Alternatively, one could imagine a well-funded non-profit organization/foundation managing a project like this. However, I think that successful non-profit organizations grow out of already established and arguably successful products — the Mozilla organization comes to mind. But where Mozilla is funded by the revenue they get from search engines, it’s harder to see how an open AI initiative would support itself initially.
Given all this, the best thing one could achieve is not an entity that creates software and models for others to use. I’d look for a solution that cheaply, or even freely, provides the computing power needed for training large deep learning models such as GPT and its cousins.
If you were around in the early 2000s, you might remember SETI@home. This screen saver used your computer when you didn’t use it to analyze radio telescope data. The result was an extensive, distributed network of computing power that looked for signs of life in the voluminous amounts of data these telescopes had amassed.
What would happen if someone made something like this today and used it to create a GPTx-like model available under a liberal open-source license? It would not be a high-speed solution — data transfer rates would be abysmal compared to those within OpenAI’s large Azure cluster.
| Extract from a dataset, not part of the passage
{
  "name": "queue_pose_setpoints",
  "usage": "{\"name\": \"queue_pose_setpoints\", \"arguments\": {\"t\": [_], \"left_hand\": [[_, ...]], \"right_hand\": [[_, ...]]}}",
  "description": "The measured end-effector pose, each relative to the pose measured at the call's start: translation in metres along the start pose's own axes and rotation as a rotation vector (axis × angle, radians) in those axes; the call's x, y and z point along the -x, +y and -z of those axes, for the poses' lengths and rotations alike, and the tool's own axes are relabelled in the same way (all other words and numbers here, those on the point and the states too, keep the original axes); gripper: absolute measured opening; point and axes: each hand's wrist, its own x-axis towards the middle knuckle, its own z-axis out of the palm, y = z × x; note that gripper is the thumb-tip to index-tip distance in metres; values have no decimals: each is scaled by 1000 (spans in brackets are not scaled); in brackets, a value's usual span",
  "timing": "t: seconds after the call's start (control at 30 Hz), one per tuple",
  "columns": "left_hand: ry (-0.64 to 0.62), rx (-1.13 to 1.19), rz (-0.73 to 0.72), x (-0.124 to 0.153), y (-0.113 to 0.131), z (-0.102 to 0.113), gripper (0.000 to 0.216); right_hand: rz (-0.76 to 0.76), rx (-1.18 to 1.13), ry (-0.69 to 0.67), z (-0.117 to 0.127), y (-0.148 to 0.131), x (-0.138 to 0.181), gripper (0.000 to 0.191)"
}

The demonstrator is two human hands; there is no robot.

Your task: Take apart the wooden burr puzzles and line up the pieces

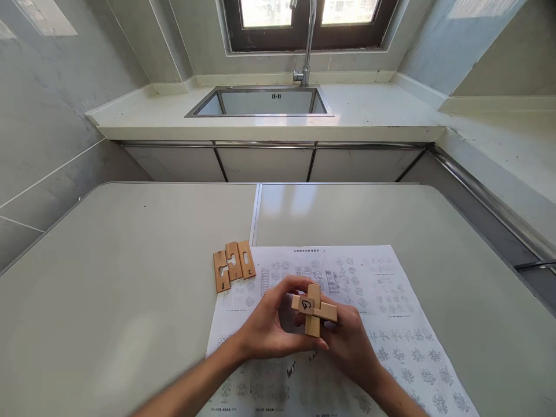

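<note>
Item 1: instruction sheet [391, 324], white, printed with rows of small diagrams, lying flat on the surface [130, 301] beneath both hands and running past them toward the viewer.

Item 2: left hand [269, 327], its grip closing around the near-left side of the wooden cross puzzle [313, 308]; fingers are curling over the top of the piece and the thumb is pressing along its underside.

Item 3: right hand [350, 344], its grip wrapping the puzzle from the right and from behind; most of its fingers are hiding behind the wood, so how tightly they are pressing cannot be told.

Item 4: wooden cross puzzle, light wood, made of interlocking bars forming an upright and a crossbar, sitting between the 2 grips and raised above the sheet. A handwritten dark mark is showing on the square face turned toward the camera.

Item 5: loose wooden bars [233, 264], 3 in number, notched, lying side by side and touching, up and to the left of the left grip, well apart from it. They are resting at the far-left corner of the sheet, partly on the bare surface. Handwritten digits are showing on them, including a 2.

Item 6: kitchen sink [260, 103], steel, with a tap [306, 46], set in a counter far beyond both grips, under a window [304, 17].
</note>
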Motion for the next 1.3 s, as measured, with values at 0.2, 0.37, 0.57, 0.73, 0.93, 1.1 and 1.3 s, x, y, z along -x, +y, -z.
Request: {"name": "queue_pose_setpoints", "arguments": {"t": [0.2, 0.37, 0.57, 0.73, 0.93, 1.1, 1.3], "left_hand": [[-2, -14, -6, -2, 0, 0, 71], [18, 8, 25, -3, 5, -1, 69], [72, 7, 54, -3, 5, 1, 63], [117, -23, 64, -2, 2, 1, 65], [125, -64, 68, -2, 5, -3, 64], [103, -83, 58, -3, 4, -4, 61], [126, -226, -5, -1, 0, -6, 59]], "right_hand": [[-46, -70, -7, 0, 2, 0, 18], [-135, -264, -90, 2, -2, -3, 21], [-181, -517, -260, 8, -7, -4, 45], [-242, -624, -192, 10, 0, 1, 78], [-170, -448, -73, 11, 0, -2, 35], [-117, -383, -17, 13, 0, -8, 46], [-176, -327, 42, 17, 5, -7, 46]]}}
The processors available would probably be puny in comparison too.
But minimizing the capability abyss is imperative for innovation, paramount for giving consumers freedom of choice, and absolutely necessary to avoid skewed or biased models caused by their creators’ views. If the end goal is so clear and worthy that enough people signed up to donate their idle computing power, we’d maybe end up with a tortoise and hare situation.
Hopefully, one where slow and steady wins in the end.